=== What needs to be done ===
Give back only the lines in the records below from the one with "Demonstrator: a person" to the one with "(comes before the", both inclusive, word for word.
[[ Data for the task, beginning ]]
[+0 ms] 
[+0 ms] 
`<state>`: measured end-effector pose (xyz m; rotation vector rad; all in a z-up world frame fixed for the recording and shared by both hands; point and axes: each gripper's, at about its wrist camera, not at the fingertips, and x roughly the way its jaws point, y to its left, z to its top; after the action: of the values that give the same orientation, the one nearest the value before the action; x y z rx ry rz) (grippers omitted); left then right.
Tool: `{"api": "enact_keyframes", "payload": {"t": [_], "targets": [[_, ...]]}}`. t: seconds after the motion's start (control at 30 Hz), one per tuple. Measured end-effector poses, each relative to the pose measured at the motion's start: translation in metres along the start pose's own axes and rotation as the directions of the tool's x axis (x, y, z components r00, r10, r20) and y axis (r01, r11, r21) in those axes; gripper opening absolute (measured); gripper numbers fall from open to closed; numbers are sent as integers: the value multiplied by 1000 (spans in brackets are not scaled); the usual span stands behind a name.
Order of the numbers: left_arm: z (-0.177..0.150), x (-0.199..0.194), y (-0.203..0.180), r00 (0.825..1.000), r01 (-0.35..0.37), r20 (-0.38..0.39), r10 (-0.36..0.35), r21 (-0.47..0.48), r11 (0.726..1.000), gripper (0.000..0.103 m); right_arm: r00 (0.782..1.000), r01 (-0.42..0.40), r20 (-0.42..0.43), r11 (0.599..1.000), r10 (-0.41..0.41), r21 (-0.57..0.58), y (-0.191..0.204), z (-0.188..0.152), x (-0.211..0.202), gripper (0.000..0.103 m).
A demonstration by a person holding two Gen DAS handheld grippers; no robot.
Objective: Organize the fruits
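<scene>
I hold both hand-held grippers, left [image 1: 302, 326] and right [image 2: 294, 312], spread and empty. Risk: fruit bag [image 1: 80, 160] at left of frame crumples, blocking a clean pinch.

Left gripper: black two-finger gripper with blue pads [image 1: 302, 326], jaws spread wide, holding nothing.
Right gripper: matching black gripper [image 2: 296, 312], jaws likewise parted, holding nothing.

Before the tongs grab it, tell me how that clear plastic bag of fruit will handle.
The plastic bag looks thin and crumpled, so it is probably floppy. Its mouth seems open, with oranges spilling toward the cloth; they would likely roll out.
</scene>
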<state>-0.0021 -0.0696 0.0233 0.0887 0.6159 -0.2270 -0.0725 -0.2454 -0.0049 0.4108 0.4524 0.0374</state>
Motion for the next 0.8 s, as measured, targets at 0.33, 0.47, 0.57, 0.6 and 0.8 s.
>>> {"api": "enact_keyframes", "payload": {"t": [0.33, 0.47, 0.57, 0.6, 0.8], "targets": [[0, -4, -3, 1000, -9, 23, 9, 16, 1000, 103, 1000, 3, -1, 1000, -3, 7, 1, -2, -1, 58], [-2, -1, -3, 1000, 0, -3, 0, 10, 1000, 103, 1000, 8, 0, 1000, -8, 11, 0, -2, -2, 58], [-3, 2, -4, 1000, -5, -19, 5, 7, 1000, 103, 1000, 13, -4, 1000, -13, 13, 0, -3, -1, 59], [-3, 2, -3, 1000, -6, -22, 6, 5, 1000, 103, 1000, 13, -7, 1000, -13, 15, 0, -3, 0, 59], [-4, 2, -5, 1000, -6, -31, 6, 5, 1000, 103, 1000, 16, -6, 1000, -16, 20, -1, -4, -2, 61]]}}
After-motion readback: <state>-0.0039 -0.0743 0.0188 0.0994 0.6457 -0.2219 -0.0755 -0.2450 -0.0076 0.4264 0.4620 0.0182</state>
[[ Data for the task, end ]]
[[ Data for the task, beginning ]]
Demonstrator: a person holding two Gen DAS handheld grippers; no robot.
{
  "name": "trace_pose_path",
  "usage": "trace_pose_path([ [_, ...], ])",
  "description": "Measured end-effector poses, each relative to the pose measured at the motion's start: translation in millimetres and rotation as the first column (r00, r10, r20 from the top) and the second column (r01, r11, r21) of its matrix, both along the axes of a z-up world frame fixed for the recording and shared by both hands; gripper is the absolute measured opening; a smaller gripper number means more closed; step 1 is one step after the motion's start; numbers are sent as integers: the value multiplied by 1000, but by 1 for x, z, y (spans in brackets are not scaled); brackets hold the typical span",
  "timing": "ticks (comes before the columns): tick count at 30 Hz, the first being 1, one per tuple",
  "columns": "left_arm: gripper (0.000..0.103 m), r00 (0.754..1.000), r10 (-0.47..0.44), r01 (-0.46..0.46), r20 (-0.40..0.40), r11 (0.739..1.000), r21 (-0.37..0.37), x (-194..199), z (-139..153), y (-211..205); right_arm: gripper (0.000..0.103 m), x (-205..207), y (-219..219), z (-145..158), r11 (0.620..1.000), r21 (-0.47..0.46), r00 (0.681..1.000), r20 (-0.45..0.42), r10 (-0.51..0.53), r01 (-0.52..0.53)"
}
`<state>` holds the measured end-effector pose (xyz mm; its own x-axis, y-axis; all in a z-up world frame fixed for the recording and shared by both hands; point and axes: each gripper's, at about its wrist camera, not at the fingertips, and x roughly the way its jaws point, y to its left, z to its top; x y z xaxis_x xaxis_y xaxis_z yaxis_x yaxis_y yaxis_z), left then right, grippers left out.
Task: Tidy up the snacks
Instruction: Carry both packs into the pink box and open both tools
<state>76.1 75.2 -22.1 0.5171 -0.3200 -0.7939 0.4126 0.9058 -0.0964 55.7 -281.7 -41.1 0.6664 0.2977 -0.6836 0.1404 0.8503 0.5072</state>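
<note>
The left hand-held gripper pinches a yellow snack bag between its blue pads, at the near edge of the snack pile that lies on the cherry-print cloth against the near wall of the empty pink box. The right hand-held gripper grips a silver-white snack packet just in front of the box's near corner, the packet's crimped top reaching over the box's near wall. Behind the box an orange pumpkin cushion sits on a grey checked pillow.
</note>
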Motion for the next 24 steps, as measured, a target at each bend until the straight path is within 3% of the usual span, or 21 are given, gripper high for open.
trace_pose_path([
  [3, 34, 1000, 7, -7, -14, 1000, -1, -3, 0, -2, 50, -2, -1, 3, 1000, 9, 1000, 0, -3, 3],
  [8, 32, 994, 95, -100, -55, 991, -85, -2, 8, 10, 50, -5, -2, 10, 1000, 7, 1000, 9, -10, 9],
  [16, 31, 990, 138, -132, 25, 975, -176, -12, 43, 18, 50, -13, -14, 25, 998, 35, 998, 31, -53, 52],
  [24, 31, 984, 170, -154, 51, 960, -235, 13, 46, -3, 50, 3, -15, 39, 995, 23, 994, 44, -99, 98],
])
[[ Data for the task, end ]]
=== Solution to the exercise ===
Demonstrator: a person holding two Gen DAS handheld grippers; no robot.
{
  "name": "trace_pose_path",
  "usage": "trace_pose_path([ [_, ...], ])",
  "description": "Measured end-effector poses, each relative to the pose measured at the motion's start: translation in millimetres and rotation as the first column (r00, r10, r20 from the top) and the second column (r01, r11, r21) of its matrix, both along the axes of a z-up world frame fixed for the recording and shared by both hands; gripper is the absolute measured opening; a smaller gripper number means more closed; step 1 is one step after the motion's start; numbers are sent as integers: the value multiplied by 1000, but by 1 for x, z, y (spans in brackets are not scaled); brackets hold the typical span",
  "timing": "ticks (comes before the columns): tick count at 30 Hz, the first being 1, one per tuple",

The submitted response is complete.